Idk if your mom is experiencing more negativity because she is negative about her health issues, or if she is experiencing something in her brain. But just try to imagine that every time you try to do something fun, you are reminded you are sick and less capable than others. My sister is staying with us right now, and I struggle with watching her be happy, because I can’t do the things she can. She talks about how she wants to ride the bus and learn it with m mom, but I don’t have the energy to go with them. I get up to try to make some food, and my shins throb like they’re going to bend. You reach for the salt, and your finger hurts. I don’t need pity, I just thought maybe I could help you understand what it’s like for somebody who’s sick to try to think about other things.

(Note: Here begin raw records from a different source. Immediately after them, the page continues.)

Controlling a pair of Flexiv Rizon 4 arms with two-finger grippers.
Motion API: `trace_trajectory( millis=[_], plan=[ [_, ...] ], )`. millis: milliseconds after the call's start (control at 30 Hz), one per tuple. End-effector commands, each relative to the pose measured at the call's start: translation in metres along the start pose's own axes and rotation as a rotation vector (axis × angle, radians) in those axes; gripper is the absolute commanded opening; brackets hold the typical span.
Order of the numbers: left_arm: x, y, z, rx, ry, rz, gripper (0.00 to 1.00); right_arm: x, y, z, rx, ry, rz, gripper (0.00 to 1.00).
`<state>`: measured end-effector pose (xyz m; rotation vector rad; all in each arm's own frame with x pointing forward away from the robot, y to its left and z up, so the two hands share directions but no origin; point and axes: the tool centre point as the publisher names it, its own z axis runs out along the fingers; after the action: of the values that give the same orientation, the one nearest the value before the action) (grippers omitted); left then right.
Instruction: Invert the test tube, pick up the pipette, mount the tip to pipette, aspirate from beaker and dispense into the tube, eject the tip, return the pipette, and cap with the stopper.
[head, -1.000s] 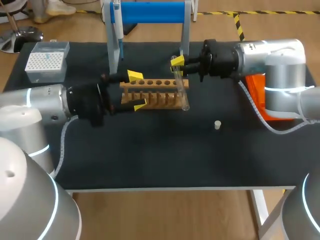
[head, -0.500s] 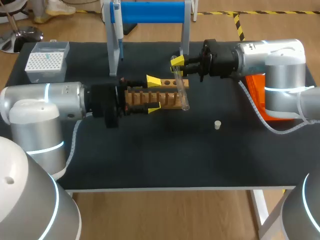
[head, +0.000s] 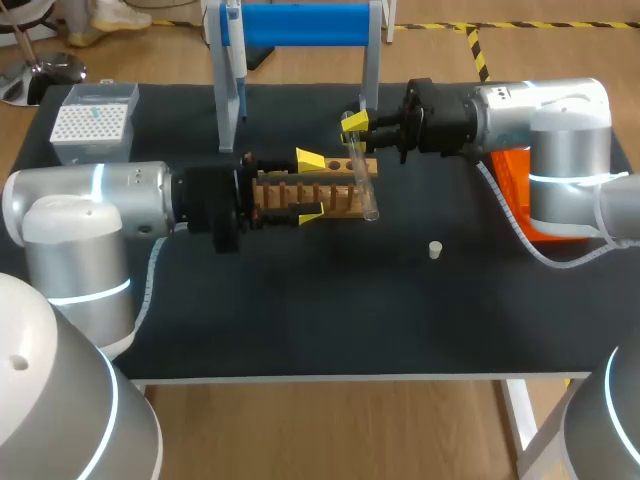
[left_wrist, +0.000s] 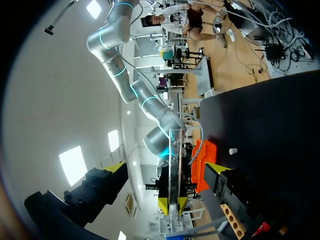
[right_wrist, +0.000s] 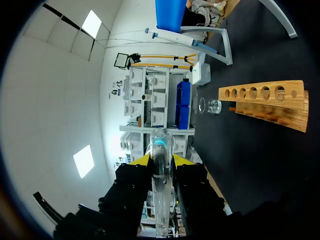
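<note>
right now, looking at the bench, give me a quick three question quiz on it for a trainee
1. True or false: the right gripper is shut on the test tube.
2. Where is the white stopper? A: inside the test tube. B: loose on the black table. C: in the right gripper.
3. Which gripper is open at the wooden rack?

Key: 1 true. 2 B. 3 the left gripper.
</note>
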<state>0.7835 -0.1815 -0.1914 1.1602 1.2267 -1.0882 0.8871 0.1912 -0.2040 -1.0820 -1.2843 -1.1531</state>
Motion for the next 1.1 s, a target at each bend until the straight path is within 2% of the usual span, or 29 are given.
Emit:
trace_trajectory(
  millis=[33, 133, 233, 400, 733, 1100],
  plan=[
    [0.0, -0.001, 0.0, -0.002, -0.002, 0.004, 1.0, 0.001, 0.0, -0.001, 0.0, -0.002, -0.001, 0.0],
    [0.0, -0.001, 0.0, -0.002, -0.002, 0.004, 1.0, 0.001, 0.0, -0.001, 0.0, -0.002, -0.001, 0.0],
    [0.001, -0.003, 0.01, 0.023, 0.012, 0.024, 1.0, 0.001, 0.0, -0.001, 0.0, -0.002, -0.001, 0.0],
    [0.0, -0.005, 0.028, 0.06, -0.009, 0.06, 1.0, 0.001, 0.0, -0.001, 0.0, -0.002, -0.001, 0.0],
    [0.001, -0.002, 0.053, 0.098, 0.029, 0.056, 1.0, 0.001, 0.0, -0.001, 0.0, -0.002, -0.001, 0.0],
    [0.001, -0.001, 0.067, 0.11, 0.03, 0.036, 1.0, 0.001, 0.0, -0.001, 0.0, -0.002, -0.001, 0.0]
  ],
)
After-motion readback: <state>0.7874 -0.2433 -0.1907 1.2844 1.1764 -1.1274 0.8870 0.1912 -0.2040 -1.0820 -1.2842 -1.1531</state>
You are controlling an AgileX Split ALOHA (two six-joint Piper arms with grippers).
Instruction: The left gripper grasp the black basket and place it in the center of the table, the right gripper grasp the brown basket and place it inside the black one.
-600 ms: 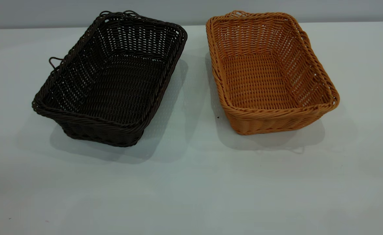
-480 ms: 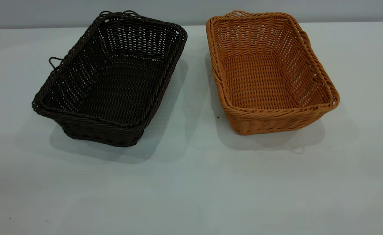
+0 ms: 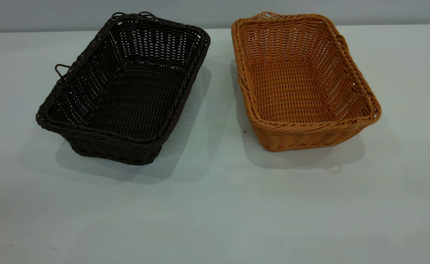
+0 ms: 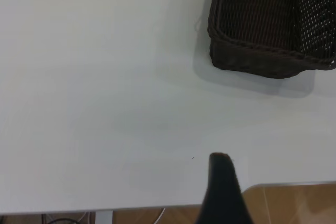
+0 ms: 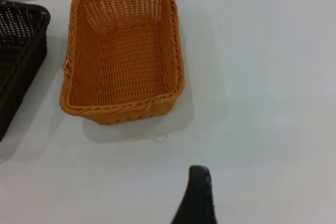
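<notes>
The black basket (image 3: 127, 91) stands on the table (image 3: 215, 212) at the back left, turned a little askew. The brown basket (image 3: 295, 84) stands beside it at the back right, with a gap between them. Neither gripper shows in the exterior view. In the left wrist view only a dark tip of my left gripper (image 4: 221, 182) shows, over the table's edge and far from the black basket (image 4: 268, 30). In the right wrist view a dark tip of my right gripper (image 5: 199, 192) hangs over bare table, apart from the brown basket (image 5: 126, 51). Both baskets hold nothing.
A small wire loop (image 3: 61, 68) sticks out from the black basket's left rim. The table's edge and wooden floor (image 4: 294, 203) show in the left wrist view. A grey wall (image 3: 215, 11) runs behind the table. Bare tabletop stretches in front of both baskets.
</notes>
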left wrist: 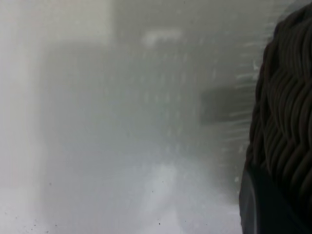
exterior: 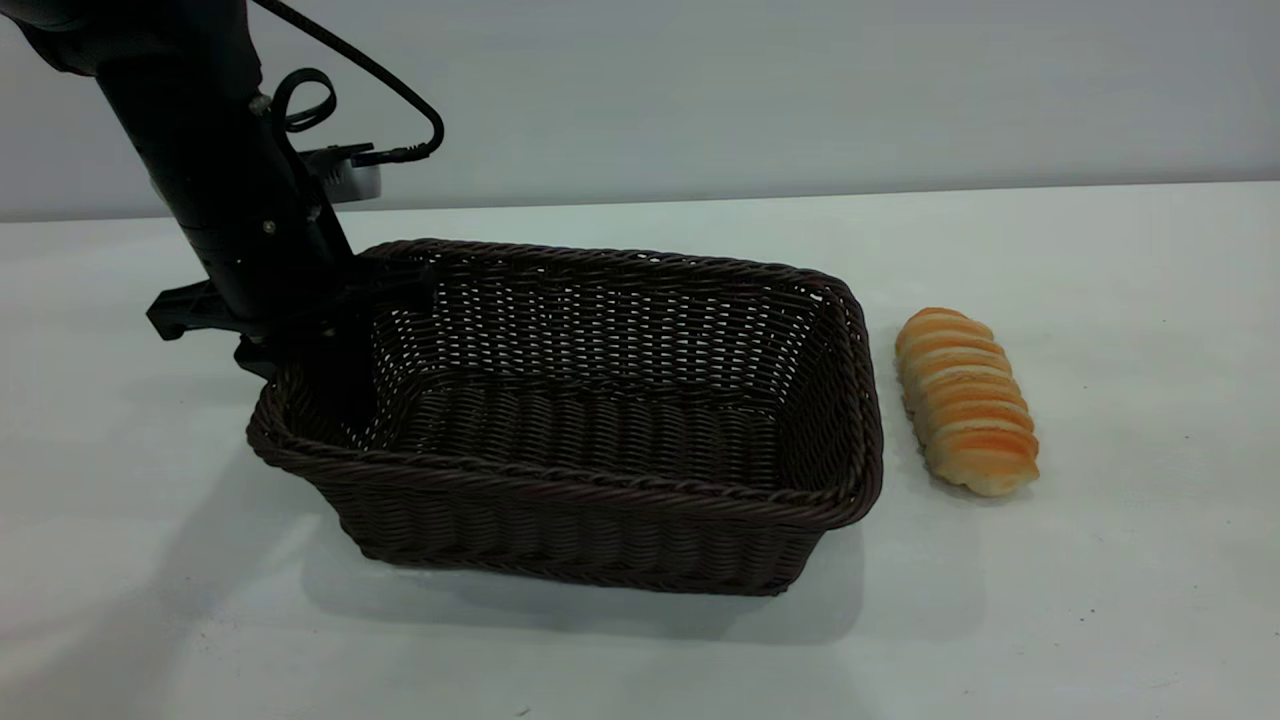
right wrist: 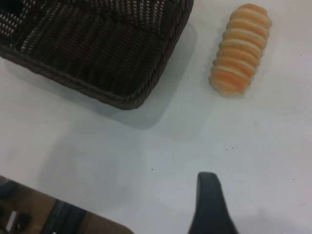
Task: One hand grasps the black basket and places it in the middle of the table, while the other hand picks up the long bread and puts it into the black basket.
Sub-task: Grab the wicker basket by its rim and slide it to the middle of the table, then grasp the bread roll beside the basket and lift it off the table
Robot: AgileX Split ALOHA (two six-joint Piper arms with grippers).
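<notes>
The black basket (exterior: 600,520) is on the white table (exterior: 1100,600), left of centre, and is empty. My left gripper (exterior: 325,335) is shut on the rim at the basket's left end, one finger inside and one outside. The left wrist view shows the woven wall (left wrist: 287,112) close up beside one finger (left wrist: 251,204). I cannot tell whether the basket is lifted off the table. The long bread (exterior: 965,400) lies on the table just right of the basket, apart from it. My right gripper (right wrist: 243,200) hovers open and empty above the table, short of the bread (right wrist: 240,48) and the basket's corner (right wrist: 122,58).
A grey wall runs behind the table's far edge (exterior: 800,195). The left arm's cables (exterior: 400,100) loop above the basket's far left corner. A dark edge (right wrist: 44,214) borders the table in the right wrist view.
</notes>
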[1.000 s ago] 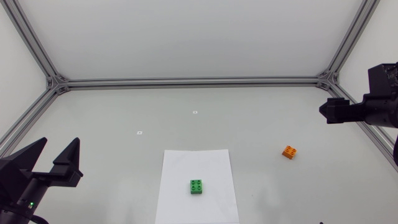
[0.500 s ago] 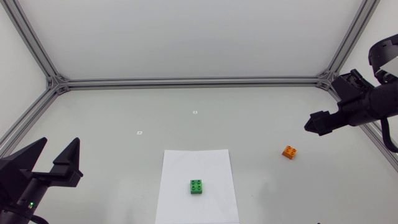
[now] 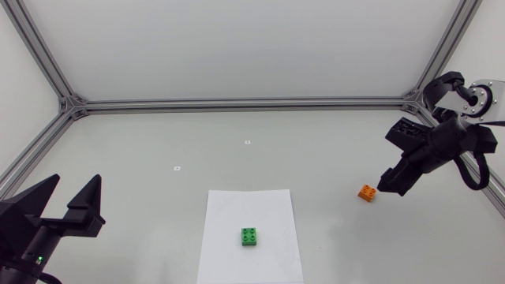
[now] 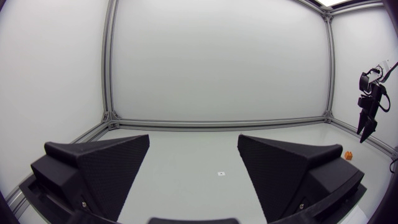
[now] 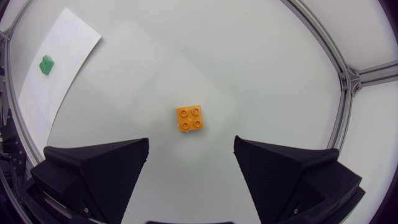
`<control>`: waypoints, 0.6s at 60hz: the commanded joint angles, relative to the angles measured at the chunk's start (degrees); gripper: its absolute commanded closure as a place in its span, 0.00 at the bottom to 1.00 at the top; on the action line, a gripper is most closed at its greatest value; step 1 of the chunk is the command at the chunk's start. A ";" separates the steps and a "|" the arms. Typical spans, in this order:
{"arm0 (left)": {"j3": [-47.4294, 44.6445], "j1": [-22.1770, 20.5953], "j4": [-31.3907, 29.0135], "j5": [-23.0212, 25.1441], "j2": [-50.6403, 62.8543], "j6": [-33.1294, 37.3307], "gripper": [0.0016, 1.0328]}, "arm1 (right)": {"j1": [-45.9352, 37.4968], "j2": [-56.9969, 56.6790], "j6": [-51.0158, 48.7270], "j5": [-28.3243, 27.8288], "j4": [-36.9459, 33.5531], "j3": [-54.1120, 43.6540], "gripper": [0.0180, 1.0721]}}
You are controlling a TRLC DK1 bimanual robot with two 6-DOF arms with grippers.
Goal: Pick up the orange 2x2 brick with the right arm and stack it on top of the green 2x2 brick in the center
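Just ahead of the wide-open right claw point(image 5: 191, 142), the orange brick point(image 5: 189, 118) lies untouched on the worktop point(image 5: 261, 68).

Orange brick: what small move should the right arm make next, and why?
Probably ease down over the orange brick. The right wrist view shows it on the table, just ahead of the gap between the right arm's open jaws, untouched: roughly lined up, not yet around it.
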 commanded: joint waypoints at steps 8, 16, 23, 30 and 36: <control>-2.35 0.16 -0.76 0.25 -0.45 0.73 0.04 | 0.61 4.91 -4.99 0.53 -0.49 1.81 0.08; -2.35 0.16 -0.76 0.25 -0.45 0.73 0.04 | 0.61 10.35 -6.93 0.44 -0.84 3.74 0.08; -2.35 0.16 -0.84 0.34 -0.45 0.73 0.04 | 0.52 14.49 -7.10 0.09 -1.11 5.41 0.08; -2.35 0.16 -0.76 0.25 -0.45 0.73 0.04 | 0.96 17.65 -7.19 -0.17 -0.67 6.47 0.08; -2.35 0.16 -0.76 0.25 -0.45 0.73 0.04 | 1.22 19.06 -7.28 0.09 0.48 6.73 0.08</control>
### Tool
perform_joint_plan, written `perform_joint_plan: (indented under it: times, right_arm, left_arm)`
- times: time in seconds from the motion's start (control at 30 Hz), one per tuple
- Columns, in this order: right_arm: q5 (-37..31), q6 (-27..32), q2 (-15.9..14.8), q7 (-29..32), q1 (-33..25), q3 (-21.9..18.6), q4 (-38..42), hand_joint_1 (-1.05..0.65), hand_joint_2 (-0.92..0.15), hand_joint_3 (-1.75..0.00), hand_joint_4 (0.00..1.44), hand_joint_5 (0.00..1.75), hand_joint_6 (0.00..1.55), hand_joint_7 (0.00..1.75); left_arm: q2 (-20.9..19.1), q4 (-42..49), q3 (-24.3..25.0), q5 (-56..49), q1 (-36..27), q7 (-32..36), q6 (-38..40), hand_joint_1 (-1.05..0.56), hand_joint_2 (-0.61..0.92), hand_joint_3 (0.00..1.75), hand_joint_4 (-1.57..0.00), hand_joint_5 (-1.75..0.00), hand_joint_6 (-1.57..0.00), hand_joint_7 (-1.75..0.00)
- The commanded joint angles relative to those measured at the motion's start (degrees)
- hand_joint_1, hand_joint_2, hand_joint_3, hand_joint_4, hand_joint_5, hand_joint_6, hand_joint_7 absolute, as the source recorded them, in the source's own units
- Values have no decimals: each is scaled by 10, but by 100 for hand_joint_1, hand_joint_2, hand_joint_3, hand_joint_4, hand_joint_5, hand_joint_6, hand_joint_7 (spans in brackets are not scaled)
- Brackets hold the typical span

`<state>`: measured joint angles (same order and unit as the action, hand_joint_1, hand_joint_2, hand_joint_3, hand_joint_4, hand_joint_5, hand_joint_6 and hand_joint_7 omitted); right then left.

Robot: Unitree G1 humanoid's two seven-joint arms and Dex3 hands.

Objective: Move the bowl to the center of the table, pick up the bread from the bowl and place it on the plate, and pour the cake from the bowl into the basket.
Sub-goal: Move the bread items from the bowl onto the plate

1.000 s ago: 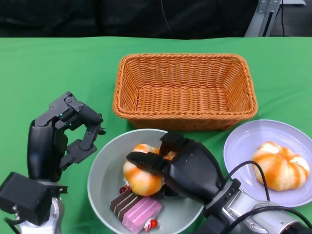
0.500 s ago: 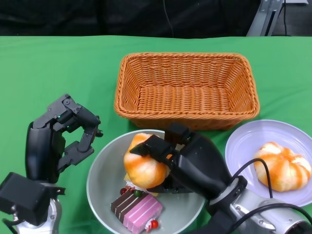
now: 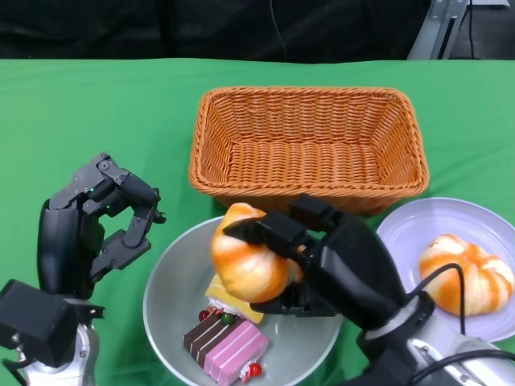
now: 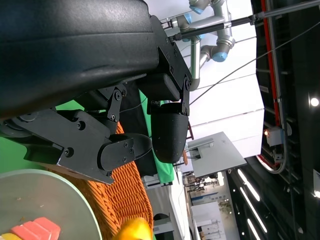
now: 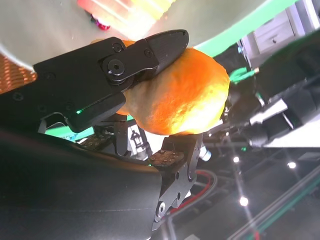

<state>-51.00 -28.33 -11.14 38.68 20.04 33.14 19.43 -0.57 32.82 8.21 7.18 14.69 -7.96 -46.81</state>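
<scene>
Holding an orange-striped bread [image 3: 248,261] just above the bowl [image 3: 173,277], the right robot hand [image 3: 322,261] has its fingers wrapped around the roll, as the right wrist view confirms [image 5: 180,95]. The bowl sits at the lower centre of the frame on the green worktop [image 3: 96,112], so the first step looks done. One bread [image 3: 463,273] already lies on the lilac plate [image 3: 418,233] at the lower right; the lifted one has yet to travel there. A pink-and-brown cake [image 3: 225,346] and a yellow piece beside it remain in the bowl, so the pour into the wicker basket [image 3: 306,145], at the upper centre, is still ahead. At the lower left, the left robot hand [image 3: 88,233] hangs beside the bowl, fingers apart, holding nothing.
</scene>
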Motion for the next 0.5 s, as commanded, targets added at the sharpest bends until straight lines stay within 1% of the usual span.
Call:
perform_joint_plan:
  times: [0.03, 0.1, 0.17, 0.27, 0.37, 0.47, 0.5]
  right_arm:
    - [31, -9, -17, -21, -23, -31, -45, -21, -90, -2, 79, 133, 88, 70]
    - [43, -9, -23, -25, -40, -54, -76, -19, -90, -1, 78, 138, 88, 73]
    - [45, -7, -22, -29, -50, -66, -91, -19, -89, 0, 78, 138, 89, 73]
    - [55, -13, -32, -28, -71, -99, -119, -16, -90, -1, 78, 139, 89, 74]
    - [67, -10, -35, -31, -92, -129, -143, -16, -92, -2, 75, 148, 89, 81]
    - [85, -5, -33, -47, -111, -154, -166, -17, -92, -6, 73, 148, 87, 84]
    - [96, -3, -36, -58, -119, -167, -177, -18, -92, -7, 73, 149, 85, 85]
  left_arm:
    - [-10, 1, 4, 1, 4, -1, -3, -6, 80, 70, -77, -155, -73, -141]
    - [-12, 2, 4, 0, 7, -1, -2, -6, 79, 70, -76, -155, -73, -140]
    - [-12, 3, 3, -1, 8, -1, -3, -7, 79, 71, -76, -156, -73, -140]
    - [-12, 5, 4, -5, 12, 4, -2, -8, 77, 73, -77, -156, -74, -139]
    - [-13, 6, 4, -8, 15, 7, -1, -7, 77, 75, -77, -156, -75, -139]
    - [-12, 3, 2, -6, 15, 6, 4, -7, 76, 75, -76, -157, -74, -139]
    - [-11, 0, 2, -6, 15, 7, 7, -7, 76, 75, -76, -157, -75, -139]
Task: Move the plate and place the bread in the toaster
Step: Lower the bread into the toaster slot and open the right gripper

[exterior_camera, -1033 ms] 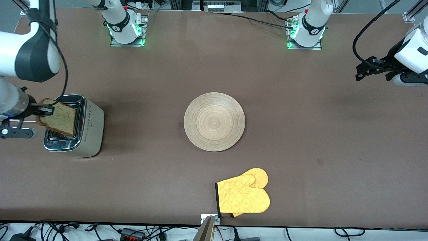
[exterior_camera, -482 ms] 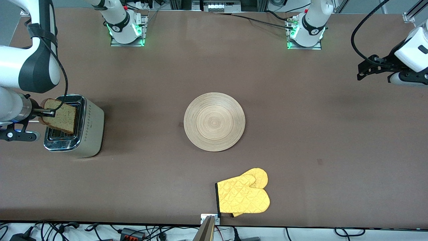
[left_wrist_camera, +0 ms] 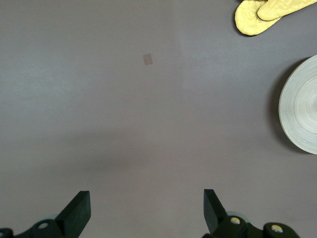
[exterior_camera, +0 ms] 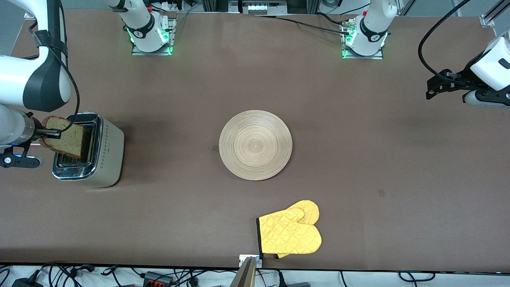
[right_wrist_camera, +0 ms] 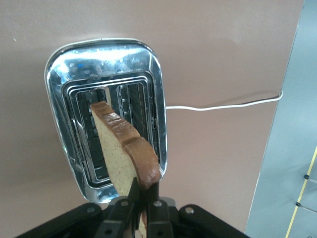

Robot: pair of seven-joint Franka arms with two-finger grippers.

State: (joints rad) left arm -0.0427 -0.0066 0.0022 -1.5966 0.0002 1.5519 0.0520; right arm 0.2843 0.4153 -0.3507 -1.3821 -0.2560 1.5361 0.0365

I guess a good analogy is if every five minutes, somebody came over to say “You’re sick, you can’t do that.” It’s not a person, it’s your pain/body disfunction reminding you. Trying to ‘welcome positive ideas’ with that isn’t something everyone has the energy to do. Just… living is enough work.
I’m really sorry your family has had to go through this, but one thing I’ve learned is that with every pain a family member has, the rest of the family experiences it in a different way. My mom experiences my sickness in a different way than I do, and it’s affected her differently.
Everyone with chronic illness has a decision to make with how much to share, and it effects how others see them. My parents don’t know I’m in pain unless I tell them, so unless I tell them anything, they can have a different perception of how I’m doing. Idk how much your mom shares, or how close you are with her on stuff like that.
I don’t want to project what I experience onto your mom, because everyone is different and I don’t know what her life is like, but hopefully it still helps you somehow. XD
"And so I left this world just as I had entered it. Confused."
August 17, 2024 at 8:18 am #184576Hey! That’s awesome!! Great job!
My book update is that I’m now in the formatting process of my next book!!!!! I’m hoping to have the proof copy by no later then next week!!!!! I’m pretty excited! (In case you didn’t notice.) lol.
Ooo Rea, that sounds pretty cool! I’ve really enjoyed the stuff you post, so I’m excited.
Our Last Hope sounds really cool!!! Yeah, why is it that the darker plots are more intriguing? lol. (Well, I know why they are to me, but no need to branch off on random topics.)
Man is born for the fight, to be forged and molded into a sharper, finer, stronger image of God
August 17, 2024 at 11:49 am #184580Our Last HopeĀ sounds really cool!!! Yeah, why is it that the darker plots are more intriguing? lol. (Well, I know why they are to me, but no need to branch off on random topics.)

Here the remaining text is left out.